EXTRACTED ENTRIES:

--- START ---

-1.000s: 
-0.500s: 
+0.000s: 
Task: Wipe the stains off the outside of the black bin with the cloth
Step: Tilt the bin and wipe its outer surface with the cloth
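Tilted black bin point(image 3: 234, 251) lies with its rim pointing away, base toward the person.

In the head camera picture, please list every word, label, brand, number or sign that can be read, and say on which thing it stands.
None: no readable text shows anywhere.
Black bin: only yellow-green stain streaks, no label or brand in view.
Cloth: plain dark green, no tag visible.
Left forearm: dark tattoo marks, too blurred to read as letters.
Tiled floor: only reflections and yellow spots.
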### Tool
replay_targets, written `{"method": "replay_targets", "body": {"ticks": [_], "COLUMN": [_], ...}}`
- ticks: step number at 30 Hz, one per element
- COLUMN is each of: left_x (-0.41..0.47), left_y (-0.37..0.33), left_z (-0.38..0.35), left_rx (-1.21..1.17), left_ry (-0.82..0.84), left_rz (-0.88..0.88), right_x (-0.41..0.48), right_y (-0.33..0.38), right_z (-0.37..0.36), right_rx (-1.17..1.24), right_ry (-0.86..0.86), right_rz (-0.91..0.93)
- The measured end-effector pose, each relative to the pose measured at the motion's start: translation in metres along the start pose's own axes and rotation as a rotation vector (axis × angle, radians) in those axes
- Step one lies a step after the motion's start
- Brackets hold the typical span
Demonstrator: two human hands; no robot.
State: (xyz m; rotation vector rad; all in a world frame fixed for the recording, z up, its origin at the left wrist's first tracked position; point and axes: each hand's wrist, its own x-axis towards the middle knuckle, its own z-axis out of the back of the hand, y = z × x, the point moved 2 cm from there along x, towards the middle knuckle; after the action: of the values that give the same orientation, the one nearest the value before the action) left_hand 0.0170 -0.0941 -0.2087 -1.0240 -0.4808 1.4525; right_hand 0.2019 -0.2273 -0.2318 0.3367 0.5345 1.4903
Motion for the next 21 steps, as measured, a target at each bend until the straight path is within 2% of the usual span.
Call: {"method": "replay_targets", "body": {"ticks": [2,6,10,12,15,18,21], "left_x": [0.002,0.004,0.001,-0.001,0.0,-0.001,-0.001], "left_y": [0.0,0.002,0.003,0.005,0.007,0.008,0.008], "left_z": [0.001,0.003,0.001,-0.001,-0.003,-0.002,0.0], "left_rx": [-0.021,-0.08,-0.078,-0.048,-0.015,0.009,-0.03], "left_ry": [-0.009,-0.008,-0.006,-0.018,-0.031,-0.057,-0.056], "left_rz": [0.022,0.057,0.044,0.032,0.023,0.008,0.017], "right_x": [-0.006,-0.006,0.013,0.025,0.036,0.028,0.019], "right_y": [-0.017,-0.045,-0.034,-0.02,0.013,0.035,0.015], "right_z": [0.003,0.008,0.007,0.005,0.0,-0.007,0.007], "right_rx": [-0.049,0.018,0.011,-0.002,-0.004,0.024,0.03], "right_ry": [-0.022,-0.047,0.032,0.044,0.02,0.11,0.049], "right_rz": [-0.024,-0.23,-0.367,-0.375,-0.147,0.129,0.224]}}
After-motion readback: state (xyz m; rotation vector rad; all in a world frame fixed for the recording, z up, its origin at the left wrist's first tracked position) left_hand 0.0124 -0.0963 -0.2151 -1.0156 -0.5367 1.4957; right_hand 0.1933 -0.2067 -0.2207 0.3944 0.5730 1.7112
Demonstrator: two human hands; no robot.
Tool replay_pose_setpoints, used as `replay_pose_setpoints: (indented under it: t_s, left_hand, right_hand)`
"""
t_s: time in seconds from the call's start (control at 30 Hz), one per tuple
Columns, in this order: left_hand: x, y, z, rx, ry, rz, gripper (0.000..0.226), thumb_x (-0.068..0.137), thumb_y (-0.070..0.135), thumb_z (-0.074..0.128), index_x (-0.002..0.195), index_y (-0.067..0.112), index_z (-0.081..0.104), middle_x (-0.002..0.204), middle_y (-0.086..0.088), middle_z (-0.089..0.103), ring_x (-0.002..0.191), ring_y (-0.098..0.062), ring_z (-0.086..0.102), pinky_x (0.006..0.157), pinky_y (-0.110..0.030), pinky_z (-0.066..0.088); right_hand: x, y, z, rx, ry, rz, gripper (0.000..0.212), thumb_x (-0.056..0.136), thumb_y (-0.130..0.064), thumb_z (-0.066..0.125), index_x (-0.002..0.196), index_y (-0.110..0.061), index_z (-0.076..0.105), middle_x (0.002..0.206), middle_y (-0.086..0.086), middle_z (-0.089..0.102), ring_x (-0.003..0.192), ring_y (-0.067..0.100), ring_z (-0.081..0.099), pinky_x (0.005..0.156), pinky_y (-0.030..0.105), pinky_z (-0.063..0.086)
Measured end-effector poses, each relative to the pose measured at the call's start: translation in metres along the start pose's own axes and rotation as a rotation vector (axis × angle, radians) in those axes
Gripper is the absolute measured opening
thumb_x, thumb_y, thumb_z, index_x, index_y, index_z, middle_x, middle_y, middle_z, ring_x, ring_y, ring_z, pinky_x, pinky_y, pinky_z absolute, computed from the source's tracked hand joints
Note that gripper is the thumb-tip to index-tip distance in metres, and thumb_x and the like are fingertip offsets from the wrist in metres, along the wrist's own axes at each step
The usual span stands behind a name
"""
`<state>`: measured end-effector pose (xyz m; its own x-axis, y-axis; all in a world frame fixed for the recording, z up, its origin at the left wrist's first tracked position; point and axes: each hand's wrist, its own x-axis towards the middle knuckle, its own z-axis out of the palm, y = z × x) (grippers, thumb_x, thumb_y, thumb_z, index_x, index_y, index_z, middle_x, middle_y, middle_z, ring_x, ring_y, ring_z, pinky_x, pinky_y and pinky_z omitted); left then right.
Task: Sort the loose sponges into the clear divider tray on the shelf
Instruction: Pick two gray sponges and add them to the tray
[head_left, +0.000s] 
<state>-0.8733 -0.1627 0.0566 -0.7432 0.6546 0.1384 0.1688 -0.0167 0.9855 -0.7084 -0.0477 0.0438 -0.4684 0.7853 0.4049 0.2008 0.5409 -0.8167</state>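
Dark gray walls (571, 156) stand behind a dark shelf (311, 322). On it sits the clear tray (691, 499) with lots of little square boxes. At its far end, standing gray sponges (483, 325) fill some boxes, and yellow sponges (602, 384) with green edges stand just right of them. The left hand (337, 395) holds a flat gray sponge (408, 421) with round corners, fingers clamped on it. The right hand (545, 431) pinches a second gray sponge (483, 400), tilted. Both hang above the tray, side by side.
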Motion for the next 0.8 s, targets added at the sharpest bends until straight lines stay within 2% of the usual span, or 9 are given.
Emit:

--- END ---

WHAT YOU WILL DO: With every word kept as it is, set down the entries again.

REPLY:
-1.000s: 
-0.500s: 
+0.000s: 
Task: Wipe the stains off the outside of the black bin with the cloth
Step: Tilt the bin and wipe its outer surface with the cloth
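Tilted black bin point(image 3: 234, 251) lies with its rim pointing away, base toward the person.

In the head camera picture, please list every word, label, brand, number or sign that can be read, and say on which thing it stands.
None: no readable text shows anywhere.
Black bin: only yellow-green stain streaks, no label or brand in view.
Cloth: plain dark green, no tag visible.
Left forearm: dark tattoo marks, too blurred to read as letters.
Tiled floor: only reflections and yellow spots.
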### Tool
replay_targets, written `{"method": "replay_targets", "body": {"ticks": [_], "COLUMN": [_], ...}}`
- ticks: step number at 30 Hz, one per element
- COLUMN is each of: left_x (-0.41..0.47), left_y (-0.37..0.33), left_z (-0.38..0.35), left_rx (-1.21..1.17), left_ry (-0.82..0.84), left_rz (-0.88..0.88), right_x (-0.41..0.48), right_y (-0.33..0.38), right_z (-0.37..0.36), right_rx (-1.17..1.24), right_ry (-0.86..0.86), right_rz (-0.91..0.93)
- The measured end-effector pose, each relative to the pose measured at the motion's start: translation in metres along the start pose's own axes and rotation as a rotation vector (axis × angle, radians) in those axes
- Step one lies a step after the motion's start
- Brackets hold the typical span
Demonstrator: two human hands; no robot.
State: (xyz m; rotation vector rad; all in a world frame fixed for the recording, z up, its origin at the left wrist's first tracked position; point and axes: each hand's wrist, its own x-axis towards the middle knuckle, its own z-axis out of the back of the hand, y = z × x, the point moved 2 cm from there along x, towards the middle knuckle; after the action: of the values that give the same orientation, the one nearest the value before the action) left_hand 0.0170 -0.0941 -0.2087 -1.0240 -0.4808 1.4525; right_hand 0.2019 -0.2273 -0.2318 0.3367 0.5345 1.4903
Motion for the next 21 steps, as measured, a target at each bend until the straight path is within 2% of the usual span.
Call: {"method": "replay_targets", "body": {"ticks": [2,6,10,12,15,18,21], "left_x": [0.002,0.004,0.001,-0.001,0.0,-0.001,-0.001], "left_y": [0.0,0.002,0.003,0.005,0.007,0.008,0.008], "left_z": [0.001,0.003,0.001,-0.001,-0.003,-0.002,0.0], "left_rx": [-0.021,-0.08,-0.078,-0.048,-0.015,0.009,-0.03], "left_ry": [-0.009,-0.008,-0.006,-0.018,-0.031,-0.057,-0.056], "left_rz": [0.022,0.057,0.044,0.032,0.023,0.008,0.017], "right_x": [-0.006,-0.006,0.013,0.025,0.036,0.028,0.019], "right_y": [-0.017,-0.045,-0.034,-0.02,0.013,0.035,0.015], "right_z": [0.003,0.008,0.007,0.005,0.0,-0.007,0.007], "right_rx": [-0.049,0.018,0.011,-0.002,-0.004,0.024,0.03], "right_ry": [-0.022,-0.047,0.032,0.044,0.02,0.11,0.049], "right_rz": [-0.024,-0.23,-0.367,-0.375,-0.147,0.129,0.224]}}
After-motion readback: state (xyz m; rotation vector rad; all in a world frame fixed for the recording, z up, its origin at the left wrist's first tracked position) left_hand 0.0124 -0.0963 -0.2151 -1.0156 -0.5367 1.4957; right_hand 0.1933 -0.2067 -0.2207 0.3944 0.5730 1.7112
Demonstrator: two human hands; no robot.
Tool replay_pose_setpoints, used as `replay_pose_setpoints: (indented under it: t_s, left_hand, right_hand)`
"""
t_s: time in seconds from the call's start (control at 30 Hz), one per tuple
Columns, in this order: left_hand: x, y, z, rx, ry, rz, gripper (0.000..0.226), thumb_x (-0.068..0.137), thumb_y (-0.070..0.135), thumb_z (-0.074..0.128), index_x (-0.002..0.195), index_y (-0.067..0.112), index_z (-0.081..0.104), middle_x (-0.002..0.204), middle_y (-0.086..0.088), middle_z (-0.089..0.103), ring_x (-0.002..0.191), ring_y (-0.098..0.062), ring_z (-0.086..0.102), pinky_x (0.006..0.157), pinky_y (-0.110..0.030), pinky_z (-0.066..0.088); right_hand: x, y, z, rx, ry, rz, gripper (0.000..0.212), thumb_x (-0.056..0.136), thumb_y (-0.130..0.064), thumb_z (-0.066..0.125), index_x (-0.002..0.196), index_y (-0.110..0.061), index_z (-0.076..0.105), middle_x (0.002..0.206), middle_y (-0.086..0.086), middle_z (-0.089..0.102), ring_x (-0.003..0.192), ring_y (-0.067..0.100), ring_z (-0.081..0.099), pinky_x (0.005..0.156), pinky_y (-0.030..0.105), pinky_z (-0.063..0.086)
Measured end-effector poses, each relative to the pose measured at the call's start: translation in metres along the start pose's own axes and rotation as a rotation vector (axis × angle, radians) in those axes
Gripper is the absolute measured opening
thumb_x, thumb_y, thumb_z, index_x, index_y, index_z, middle_x, middle_y, middle_z, ring_x, ring_y, ring_z, pinky_x, pinky_y, pinky_z absolute, computed from the source's tracked hand joints
Note that gripper is the thumb-tip to index-tip distance in metres, and thumb_x and the like are fingertip offsets from the wrist in metres, along the wrist's own axes at each step
The usual span stands behind a name
"""
`<state>`: measured end-effector pose (xyz m; its own x-axis, y-axis; all in a world frame fixed for the recording, z up, its origin at the left wrist's first tracked position; point and axes: each hand's wrist, its own x-axis towards the middle knuckle, its own z-axis out of the palm, y = z × x) (grippers, thumb_x, thumb_y, thumb_z, index_x, index_y, index_z, middle_x, middle_y, middle_z, ring_x, ring_y, ring_z, pinky_x, pinky_y and pinky_z omitted); left then right.
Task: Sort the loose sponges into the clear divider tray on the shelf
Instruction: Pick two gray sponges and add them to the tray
[head_left, +0.000s] 
<state>-0.8733 -0.1627 0.0566 -0.7432 0.6546 0.1384 0.1688 -0.0167 0.9855 -0.7084 -0.0477 0.0438 -0.4684 0.7853 0.4049 0.2008 0.5409 -0.8167</state>
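Dark gray walls (571, 156) stand behind a dark shelf (311, 322). On it sits the clear tray (691, 499) with lots of little square boxes. At its far end, standing gray sponges (483, 325) fill some boxes, and yellow sponges (602, 384) with green edges stand just right of them. The left hand (337, 395) holds a flat gray sponge (408, 421) with round corners, fingers clamped on it. The right hand (545, 431) pinches a second gray sponge (483, 400), tilted. Both hang above the tray, side by side.
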Motion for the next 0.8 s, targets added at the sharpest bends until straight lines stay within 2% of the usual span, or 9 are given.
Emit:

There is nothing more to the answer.